Something like this:

create table t2(id long, p string)
using parquet
location "https://objectstorage.us-ashburn-1.oraclecloud.com/n/idlxex3qf8sf/b/SparkTest/o/t1.parquet"

We will translate the Spark DDL specification into an equivalent DBMS_CLOUD.CREATE_EXTERNAL_TABLE invocation:

  • The CatalogPlugin must be configured with the credential_name to use with object_store
    • TBDL parameter_name and example.
  • The location parameter must be provided; it will be interpreted as an 'Oracle Cloud Infrastructure Object Storage Native URI Format'.
  • The file_uri_list will be populated based on the contents of the folder.
    • Contents are inferred using:
      • dbms_cloud functions list_object or list_files
      • Alternatively if we make Catalog in Spark aware of object store credentials, this can be done using oci-hdfs functionality. This is probably preferred TBD
  • The column_list parameter populated from schema specified in Spark DDL.
  • The format parameter populated from the provided set in Spark DDL.

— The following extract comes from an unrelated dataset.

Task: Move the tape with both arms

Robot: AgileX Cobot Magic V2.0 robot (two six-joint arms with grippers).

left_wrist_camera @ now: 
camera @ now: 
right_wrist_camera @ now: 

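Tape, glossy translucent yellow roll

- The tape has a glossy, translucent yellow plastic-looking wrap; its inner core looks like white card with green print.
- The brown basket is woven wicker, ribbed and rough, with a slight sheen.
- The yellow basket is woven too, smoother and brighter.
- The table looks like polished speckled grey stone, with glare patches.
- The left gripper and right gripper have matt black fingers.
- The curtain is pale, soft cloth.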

Creation of Partitioned tables

Something like this:

create table t2(id long, p string)
using parquet
partitioned by (p)
location "https://objectstorage.us-ashburn-1.oraclecloud.com/n/idlxex3qf8sf/b/SparkTest/o/t2/"

We will translate the Spark DDL specification into an equivalent DBMS_CLOUD.CREATE_EXTERNAL_PART_TABLE invocation:

  • partitioning_clause constructed by introspecting object store location
    • Using dbms_cloud functions list_object or list_files or oci-hdfs
    • oci-hdfs will probably be preferred TBD

Scanning External Table

Once set up in Oracle dictionary, no special action is needed in normal cases. Spark Queries involving only external tables can be set up with physical plans that directly read data using oci-hdfs. TBD when and if we do this.

Writing External Tables

  • Doesn't seem to be a way to write parquet/orc/avro from Oracle.
  • So write part of the plan would have to be done in Spark
    • Move input data to Spark: initially to Spark on Oracle; later on Spark in Oracle.
    • Have Spark tasks write oci files. This implies for write support Catalog must be configured with access to object store.